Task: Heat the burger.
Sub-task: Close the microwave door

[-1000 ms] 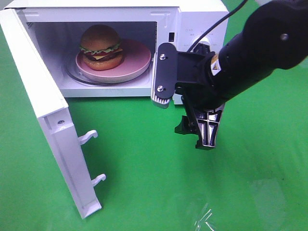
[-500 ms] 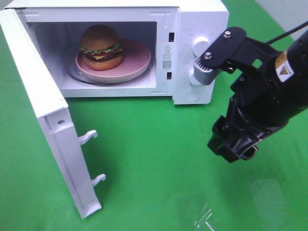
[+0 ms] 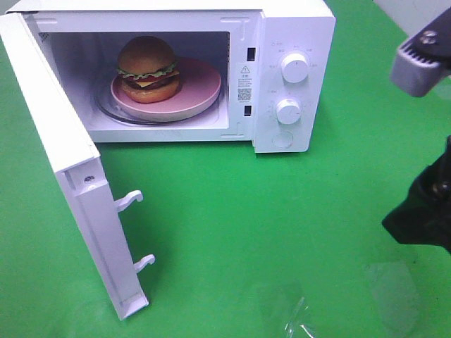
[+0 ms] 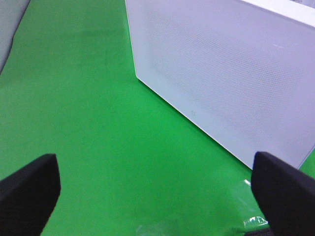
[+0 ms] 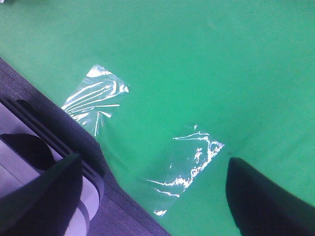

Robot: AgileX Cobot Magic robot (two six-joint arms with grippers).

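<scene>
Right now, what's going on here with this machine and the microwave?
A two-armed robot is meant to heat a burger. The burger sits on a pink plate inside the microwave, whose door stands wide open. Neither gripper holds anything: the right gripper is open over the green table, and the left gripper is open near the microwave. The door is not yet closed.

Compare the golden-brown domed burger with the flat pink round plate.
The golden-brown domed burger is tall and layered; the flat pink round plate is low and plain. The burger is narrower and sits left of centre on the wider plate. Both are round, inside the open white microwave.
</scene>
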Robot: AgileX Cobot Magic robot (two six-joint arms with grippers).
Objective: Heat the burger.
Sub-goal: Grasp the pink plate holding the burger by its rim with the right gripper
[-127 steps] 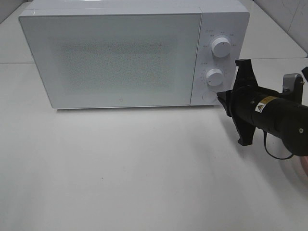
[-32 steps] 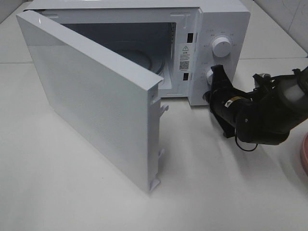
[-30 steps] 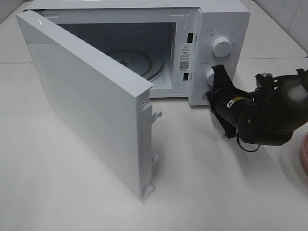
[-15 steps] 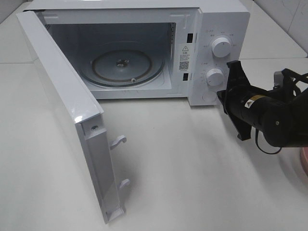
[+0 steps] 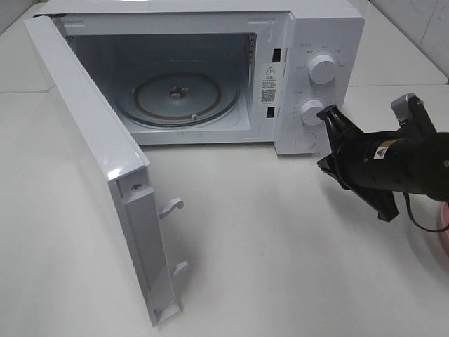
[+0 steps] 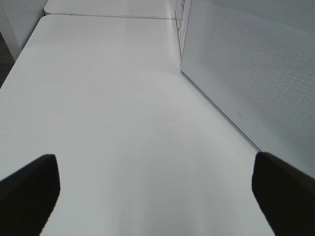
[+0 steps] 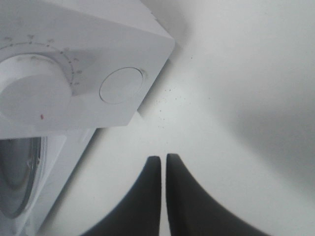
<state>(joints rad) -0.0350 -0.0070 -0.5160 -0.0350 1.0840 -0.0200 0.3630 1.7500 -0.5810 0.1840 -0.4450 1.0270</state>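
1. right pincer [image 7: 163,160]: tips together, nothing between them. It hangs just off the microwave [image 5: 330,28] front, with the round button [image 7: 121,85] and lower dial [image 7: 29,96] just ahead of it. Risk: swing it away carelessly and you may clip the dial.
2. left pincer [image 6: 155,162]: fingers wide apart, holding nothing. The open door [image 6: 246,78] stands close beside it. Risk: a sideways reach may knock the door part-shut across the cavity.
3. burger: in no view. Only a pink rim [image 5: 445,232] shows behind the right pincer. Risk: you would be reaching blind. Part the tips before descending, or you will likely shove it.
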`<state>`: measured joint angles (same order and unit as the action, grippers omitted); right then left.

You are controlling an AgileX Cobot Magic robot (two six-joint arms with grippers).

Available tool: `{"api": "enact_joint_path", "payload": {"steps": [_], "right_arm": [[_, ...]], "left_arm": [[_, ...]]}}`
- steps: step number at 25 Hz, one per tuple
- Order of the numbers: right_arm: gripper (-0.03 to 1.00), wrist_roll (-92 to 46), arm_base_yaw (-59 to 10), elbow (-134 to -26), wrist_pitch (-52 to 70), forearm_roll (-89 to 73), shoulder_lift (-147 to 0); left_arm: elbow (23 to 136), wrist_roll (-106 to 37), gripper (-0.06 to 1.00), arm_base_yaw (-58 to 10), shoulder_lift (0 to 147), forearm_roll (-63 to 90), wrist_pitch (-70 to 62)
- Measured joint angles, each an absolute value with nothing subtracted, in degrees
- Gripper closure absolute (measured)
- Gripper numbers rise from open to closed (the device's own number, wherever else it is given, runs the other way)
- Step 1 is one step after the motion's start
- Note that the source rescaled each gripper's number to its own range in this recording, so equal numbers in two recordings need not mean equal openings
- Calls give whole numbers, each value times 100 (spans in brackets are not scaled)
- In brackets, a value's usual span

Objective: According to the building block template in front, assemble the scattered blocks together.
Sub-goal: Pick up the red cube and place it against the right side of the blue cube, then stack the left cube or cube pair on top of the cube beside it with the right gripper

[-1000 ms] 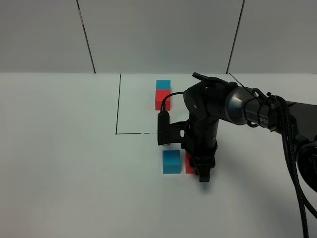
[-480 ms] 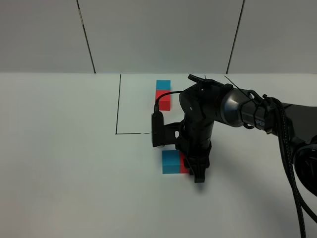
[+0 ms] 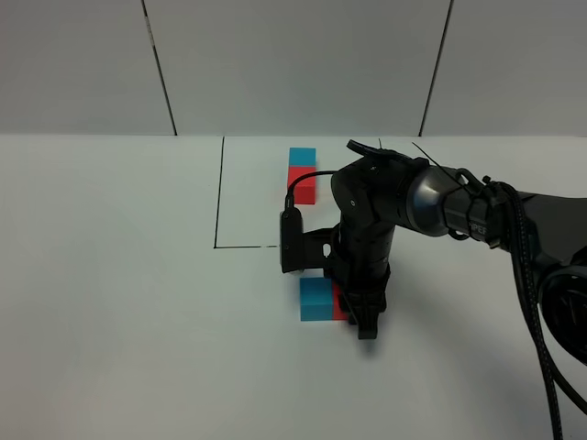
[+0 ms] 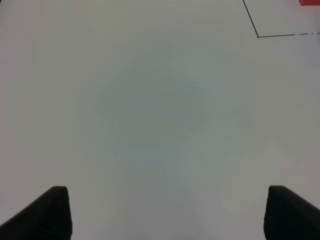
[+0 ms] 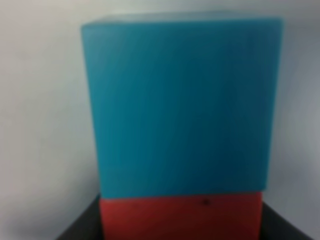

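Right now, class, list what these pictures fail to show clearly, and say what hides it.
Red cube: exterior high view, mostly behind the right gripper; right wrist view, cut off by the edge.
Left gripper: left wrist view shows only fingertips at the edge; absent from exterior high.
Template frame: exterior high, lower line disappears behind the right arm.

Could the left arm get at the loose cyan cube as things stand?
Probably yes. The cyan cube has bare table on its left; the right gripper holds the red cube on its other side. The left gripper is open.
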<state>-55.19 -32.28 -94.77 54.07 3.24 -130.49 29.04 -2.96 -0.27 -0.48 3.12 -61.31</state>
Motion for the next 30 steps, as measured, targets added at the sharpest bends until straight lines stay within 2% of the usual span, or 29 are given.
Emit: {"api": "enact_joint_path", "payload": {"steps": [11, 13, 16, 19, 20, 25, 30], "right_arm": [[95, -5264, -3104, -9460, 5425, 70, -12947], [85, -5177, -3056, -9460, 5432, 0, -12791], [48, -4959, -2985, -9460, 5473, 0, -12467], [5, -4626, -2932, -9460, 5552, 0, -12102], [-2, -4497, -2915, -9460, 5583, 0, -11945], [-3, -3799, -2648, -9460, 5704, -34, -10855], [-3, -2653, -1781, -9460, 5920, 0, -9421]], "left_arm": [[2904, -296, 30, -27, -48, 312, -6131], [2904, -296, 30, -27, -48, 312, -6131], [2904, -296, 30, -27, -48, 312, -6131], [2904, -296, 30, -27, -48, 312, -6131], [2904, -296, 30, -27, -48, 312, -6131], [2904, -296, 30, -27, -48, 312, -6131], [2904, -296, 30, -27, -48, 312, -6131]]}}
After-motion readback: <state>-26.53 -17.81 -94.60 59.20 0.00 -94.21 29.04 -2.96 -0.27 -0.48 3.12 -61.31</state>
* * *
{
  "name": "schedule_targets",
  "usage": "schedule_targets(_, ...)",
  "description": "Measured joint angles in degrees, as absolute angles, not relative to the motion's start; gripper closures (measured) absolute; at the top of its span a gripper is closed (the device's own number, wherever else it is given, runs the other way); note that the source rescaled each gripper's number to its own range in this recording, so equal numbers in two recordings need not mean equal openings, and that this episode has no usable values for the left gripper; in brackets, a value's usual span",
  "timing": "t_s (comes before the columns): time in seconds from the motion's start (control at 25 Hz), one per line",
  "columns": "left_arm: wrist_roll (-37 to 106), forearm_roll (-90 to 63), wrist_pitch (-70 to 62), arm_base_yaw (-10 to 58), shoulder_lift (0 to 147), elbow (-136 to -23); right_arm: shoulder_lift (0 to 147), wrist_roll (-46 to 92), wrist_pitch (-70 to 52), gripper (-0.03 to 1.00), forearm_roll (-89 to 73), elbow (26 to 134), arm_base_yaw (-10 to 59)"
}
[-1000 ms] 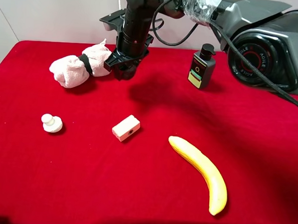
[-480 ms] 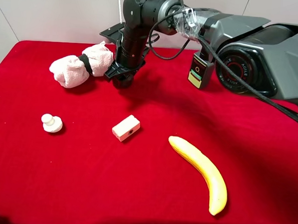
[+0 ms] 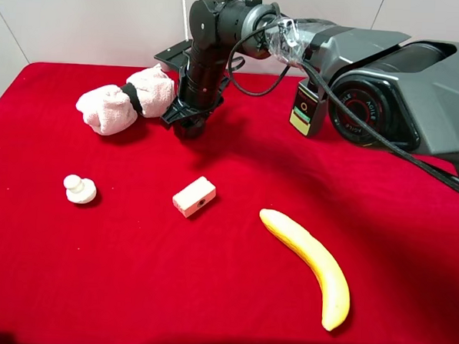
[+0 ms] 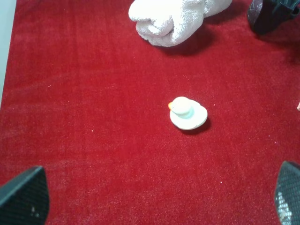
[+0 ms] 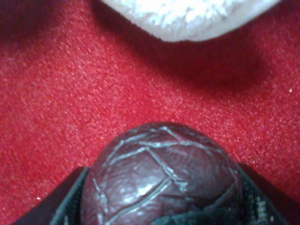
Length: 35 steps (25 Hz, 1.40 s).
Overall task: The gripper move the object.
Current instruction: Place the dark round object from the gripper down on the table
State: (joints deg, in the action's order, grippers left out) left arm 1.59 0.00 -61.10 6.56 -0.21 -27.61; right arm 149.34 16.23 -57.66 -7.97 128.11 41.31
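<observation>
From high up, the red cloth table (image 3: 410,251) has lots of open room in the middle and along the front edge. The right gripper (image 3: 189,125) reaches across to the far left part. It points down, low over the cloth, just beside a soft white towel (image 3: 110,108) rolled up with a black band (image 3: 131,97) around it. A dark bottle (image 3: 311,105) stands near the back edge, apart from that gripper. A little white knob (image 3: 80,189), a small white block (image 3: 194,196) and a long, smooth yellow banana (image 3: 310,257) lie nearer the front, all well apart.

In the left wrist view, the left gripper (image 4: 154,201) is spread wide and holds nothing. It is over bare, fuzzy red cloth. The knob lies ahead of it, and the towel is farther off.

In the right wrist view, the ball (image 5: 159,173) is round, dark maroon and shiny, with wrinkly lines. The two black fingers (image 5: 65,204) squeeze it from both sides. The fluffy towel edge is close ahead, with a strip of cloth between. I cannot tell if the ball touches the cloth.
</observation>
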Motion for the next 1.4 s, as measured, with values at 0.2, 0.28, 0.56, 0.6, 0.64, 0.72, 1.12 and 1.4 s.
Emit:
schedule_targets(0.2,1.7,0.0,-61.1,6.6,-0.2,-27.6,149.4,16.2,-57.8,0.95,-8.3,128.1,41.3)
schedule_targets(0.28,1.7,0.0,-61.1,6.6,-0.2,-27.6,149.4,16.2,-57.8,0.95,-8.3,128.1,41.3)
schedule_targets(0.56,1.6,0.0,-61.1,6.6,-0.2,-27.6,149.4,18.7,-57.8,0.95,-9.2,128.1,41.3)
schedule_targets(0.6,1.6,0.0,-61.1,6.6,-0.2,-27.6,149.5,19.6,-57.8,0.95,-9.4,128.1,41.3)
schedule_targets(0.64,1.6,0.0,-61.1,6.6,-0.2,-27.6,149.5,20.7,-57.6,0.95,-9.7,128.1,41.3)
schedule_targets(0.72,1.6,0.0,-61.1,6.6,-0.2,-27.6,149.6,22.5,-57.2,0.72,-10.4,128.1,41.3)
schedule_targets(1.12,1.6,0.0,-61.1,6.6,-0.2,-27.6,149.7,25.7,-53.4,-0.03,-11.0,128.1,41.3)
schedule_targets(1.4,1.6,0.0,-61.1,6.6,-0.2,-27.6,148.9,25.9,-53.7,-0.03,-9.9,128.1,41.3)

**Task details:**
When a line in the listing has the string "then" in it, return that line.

**Completed task:**
`<state>`: measured joint angles (same order and unit as the action, grippers omitted); right then left.
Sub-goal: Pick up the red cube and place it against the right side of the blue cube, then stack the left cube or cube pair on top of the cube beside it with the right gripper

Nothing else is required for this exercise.